Раз твой естественный инстинкт – жалость, себя не переборешь. Но тогда уж по-честному. Жалеть так жалеть. Всех.

Он решил попробовать. Перевернулся на живот, высунул голову. Чужих людей, кого не знаешь, жалеть легко, если они тебе ничего плохого не сделали. Это не считается.

А вот в соседнем отсеке, тоже на верхней полке, усевшись по-турецки, режутся в «дурака» Дупак с Охримовым. Оба враги.

Дупак – хамло и скотина. Однажды получил в ухо, за дело, и с тех пор смотрит волком. Пожалеть его, однако, нетрудно. У него полипы в носу, все время шмыгает, как маленький. Еще он детдомовский, сирота, пожизненно недокормленный, все время что-то грызет или жует. Опять же в ухо давать было необязательно. Главное, велика доблесть: боксер-разрядник справился с заморышем.

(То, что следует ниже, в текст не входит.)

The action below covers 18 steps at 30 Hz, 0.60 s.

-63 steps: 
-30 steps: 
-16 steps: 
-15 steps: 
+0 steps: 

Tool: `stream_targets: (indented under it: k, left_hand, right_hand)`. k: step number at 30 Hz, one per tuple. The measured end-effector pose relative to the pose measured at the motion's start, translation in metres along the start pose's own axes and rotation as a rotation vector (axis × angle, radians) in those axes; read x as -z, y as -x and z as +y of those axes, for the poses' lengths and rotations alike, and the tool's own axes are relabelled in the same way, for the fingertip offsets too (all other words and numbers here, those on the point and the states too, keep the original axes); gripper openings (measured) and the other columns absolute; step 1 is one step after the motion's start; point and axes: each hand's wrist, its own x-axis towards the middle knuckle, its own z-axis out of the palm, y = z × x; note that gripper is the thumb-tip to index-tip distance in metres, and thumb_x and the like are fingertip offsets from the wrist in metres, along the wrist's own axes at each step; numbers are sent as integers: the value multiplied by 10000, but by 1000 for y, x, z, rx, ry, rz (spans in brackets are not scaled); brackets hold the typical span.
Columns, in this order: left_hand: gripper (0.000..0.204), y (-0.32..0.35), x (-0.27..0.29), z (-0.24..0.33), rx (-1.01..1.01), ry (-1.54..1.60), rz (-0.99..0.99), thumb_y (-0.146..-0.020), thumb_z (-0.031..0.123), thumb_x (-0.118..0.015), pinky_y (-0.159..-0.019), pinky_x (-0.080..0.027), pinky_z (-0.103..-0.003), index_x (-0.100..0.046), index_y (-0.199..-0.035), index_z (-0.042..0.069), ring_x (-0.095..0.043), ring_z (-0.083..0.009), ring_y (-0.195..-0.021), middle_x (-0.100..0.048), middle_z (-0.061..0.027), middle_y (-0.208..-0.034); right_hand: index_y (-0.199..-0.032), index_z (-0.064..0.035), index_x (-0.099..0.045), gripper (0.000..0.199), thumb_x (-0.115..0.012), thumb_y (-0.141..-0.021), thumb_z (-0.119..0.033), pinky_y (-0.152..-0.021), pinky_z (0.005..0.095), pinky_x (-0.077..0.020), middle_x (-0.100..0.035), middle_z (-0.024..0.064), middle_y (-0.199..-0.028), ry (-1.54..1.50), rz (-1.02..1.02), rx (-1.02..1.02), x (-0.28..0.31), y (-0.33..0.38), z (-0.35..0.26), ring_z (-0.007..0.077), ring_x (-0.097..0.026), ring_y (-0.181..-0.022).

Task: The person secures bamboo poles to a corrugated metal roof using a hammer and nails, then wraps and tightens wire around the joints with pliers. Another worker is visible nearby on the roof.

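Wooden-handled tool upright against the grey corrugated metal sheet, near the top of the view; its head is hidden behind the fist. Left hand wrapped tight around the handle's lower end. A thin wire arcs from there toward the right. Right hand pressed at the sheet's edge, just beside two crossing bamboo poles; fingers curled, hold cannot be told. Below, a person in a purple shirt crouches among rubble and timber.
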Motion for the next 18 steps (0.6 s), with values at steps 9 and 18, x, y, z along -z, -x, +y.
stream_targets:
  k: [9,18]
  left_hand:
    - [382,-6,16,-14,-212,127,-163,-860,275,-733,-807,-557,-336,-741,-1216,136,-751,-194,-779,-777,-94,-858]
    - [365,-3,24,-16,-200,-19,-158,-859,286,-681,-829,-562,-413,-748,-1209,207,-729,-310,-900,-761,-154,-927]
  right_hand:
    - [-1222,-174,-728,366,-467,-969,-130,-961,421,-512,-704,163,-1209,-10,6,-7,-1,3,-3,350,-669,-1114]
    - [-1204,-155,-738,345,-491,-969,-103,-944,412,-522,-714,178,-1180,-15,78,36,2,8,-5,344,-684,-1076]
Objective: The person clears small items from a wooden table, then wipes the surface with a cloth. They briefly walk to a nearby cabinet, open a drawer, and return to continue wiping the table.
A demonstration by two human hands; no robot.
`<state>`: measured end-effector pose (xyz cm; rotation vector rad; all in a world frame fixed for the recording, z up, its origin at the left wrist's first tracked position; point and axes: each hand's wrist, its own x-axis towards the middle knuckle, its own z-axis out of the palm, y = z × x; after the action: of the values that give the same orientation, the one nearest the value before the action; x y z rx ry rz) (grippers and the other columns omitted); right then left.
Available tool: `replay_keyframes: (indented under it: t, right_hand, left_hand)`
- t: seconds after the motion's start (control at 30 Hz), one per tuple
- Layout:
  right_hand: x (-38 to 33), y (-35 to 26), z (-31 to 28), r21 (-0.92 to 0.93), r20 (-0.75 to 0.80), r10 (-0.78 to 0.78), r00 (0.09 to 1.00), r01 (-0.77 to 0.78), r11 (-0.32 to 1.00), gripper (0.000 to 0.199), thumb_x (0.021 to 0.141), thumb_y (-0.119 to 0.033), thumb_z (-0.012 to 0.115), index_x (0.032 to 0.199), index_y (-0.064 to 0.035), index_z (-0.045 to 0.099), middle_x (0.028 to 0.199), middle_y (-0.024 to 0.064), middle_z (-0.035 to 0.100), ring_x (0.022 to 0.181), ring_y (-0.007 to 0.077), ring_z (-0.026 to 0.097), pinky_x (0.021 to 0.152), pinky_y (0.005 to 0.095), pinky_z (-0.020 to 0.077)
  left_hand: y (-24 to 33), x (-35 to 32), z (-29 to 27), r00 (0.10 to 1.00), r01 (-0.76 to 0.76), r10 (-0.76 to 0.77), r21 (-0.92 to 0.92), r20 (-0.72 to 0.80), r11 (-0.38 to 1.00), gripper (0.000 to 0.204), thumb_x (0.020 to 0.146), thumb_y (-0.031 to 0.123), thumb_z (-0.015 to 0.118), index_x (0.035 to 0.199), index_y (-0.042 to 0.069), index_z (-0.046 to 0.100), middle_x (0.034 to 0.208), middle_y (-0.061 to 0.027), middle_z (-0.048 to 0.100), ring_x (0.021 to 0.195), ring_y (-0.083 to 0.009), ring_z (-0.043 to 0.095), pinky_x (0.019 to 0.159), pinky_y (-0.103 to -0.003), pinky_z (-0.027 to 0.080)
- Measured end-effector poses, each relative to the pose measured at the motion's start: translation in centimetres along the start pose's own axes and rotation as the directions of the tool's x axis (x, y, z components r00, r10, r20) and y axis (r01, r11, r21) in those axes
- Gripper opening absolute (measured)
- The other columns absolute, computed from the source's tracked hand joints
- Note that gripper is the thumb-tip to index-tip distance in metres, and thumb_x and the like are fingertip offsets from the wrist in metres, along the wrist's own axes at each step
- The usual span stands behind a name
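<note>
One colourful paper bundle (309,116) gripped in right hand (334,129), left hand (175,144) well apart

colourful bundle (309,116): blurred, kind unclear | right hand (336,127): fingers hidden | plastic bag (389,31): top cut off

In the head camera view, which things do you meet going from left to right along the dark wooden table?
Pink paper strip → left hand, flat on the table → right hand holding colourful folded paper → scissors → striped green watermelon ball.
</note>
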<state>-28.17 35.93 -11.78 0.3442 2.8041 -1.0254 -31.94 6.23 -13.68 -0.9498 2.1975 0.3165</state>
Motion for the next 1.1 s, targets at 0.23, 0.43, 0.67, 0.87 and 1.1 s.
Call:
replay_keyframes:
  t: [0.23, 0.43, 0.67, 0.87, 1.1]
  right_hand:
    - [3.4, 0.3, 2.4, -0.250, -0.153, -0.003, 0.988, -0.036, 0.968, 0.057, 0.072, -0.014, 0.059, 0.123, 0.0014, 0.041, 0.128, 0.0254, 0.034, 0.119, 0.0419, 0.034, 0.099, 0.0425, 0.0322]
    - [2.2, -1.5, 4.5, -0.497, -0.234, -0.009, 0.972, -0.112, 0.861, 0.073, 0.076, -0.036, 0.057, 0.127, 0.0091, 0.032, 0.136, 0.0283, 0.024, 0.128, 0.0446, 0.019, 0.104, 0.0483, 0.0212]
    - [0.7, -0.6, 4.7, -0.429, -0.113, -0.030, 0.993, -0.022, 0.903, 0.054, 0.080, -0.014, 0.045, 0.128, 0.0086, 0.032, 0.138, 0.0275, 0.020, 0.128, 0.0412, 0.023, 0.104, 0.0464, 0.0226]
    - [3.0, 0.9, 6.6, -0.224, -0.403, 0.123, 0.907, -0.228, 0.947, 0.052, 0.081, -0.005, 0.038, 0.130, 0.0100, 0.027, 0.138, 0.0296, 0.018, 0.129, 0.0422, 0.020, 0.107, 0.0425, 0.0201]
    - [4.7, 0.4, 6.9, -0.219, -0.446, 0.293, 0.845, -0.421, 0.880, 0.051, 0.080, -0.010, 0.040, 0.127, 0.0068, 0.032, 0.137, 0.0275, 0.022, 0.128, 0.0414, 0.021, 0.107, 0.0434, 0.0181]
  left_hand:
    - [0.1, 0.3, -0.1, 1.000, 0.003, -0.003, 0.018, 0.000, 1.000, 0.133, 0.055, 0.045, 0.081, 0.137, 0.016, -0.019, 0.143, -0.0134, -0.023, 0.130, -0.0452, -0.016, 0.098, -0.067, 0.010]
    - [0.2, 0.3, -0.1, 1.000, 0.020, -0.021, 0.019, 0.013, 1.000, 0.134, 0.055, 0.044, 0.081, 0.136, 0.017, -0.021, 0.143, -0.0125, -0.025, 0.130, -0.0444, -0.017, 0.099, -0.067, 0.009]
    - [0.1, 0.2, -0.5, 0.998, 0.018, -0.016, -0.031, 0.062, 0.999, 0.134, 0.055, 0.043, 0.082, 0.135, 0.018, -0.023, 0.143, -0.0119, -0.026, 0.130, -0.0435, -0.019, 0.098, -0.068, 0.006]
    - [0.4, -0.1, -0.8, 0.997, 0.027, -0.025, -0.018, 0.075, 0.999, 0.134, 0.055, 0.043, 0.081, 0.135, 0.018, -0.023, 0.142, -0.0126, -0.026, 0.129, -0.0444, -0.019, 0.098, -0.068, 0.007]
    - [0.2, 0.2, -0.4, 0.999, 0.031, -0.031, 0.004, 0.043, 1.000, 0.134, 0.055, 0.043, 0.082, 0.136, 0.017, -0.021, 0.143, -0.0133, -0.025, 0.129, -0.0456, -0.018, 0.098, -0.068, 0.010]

Вот пожалеть Охримова будет трудней. История конфликта тут длиннее и сложнее.

Сказав капитану, что среди курсантов не осталось фронтовиков, Рэм позабыл про Охримова. Просто тот никогда не рассказывает про войну, не любит. Но хлебнул огня с добавкой, это видно. В казарме каждую ночь скрипел зубами, иногда плакал. А днем тихий, слова не вытянешь.

Их тогда, на первом месяце учебы, очень ротный старшина мучил, злющий такой дагестанец, Хамзаев. Все его прямо ненавидели.

Однажды Охримов на переменке подошел. Говорит: «Ты, Клобуков, не такой, как другие. Зря не треплешься, хвост не распускаешь. Давай Хамзаева, суку, кончим». Рэм засмеялся. Давай, сказал, давно пора.

Охримов обрадовался. Говорит: «Он, гад, меня невзлюбил. Нарочно изводит. Ждет, что я сорвусь и харю ему искровяню. Меня тогда из училища в шею. Под трибунал и в штрафбат. А я хочу офицером стать. Железно. Но у меня, Клобуков, терпение кончается. Таких Хамзаевых надо давить, как клопов. Без них мир лучше. Ты не бойся, мы его технично сделаем, никто ничего. Только мне второй нужен, в одиночку аккуратно не получится». И стало понятно, что никакая это не шутка. Глаза у Охримова были светлые, спокойные, совершенно сумасшедшие.

Рэм, конечно, его послал, и с тех пор Охримов глядел сквозь него, как через стекло. Всякий раз казалось, что он по этому стеклу еще и ногтем скребет. Жуткий тип.

Но, поработав над собой, Рэм придумал, как пожалеть и Охримова. Вспомнил, что отец, приехав на побывку, однажды сказал: «Мы, медики, лечим в лазаретах раны тела, а главная рана вот здесь. – И постучал себя по голове. – У всех, кто там побывал. И эту рану никто не лечит. Потому что где взять столько психиатров?» Охримов – душевнобольной. Скорбный духом, как писали раньше. Разве не жалко?

А когда жалеть людей надоело, Рэм стал просто глядеть в окно. От Лодзи до конечной станции Оппельн, где штаб Второго Украинского фронта, оставалось всего двести километров, но поезд часто сбавлял ход и еле полз. Во время январского наступления пути сильно пострадали, во многих местах полотно было временное. Иностранную жизнь Рэм пока толком не разглядел, хотя после пересечения границы все жадно прилипли к окнам. Но Польша ничем не отличалась от Белоруссии. То есть, может, раньше и отличалась, однако война – декоратор с однообразным вкусом. Всюду, где она помахала своею кувалдой, пейзаж делался одинаков: черные пятна пожарищ на белом снегу, скелеты домов, обломки подбитой техники.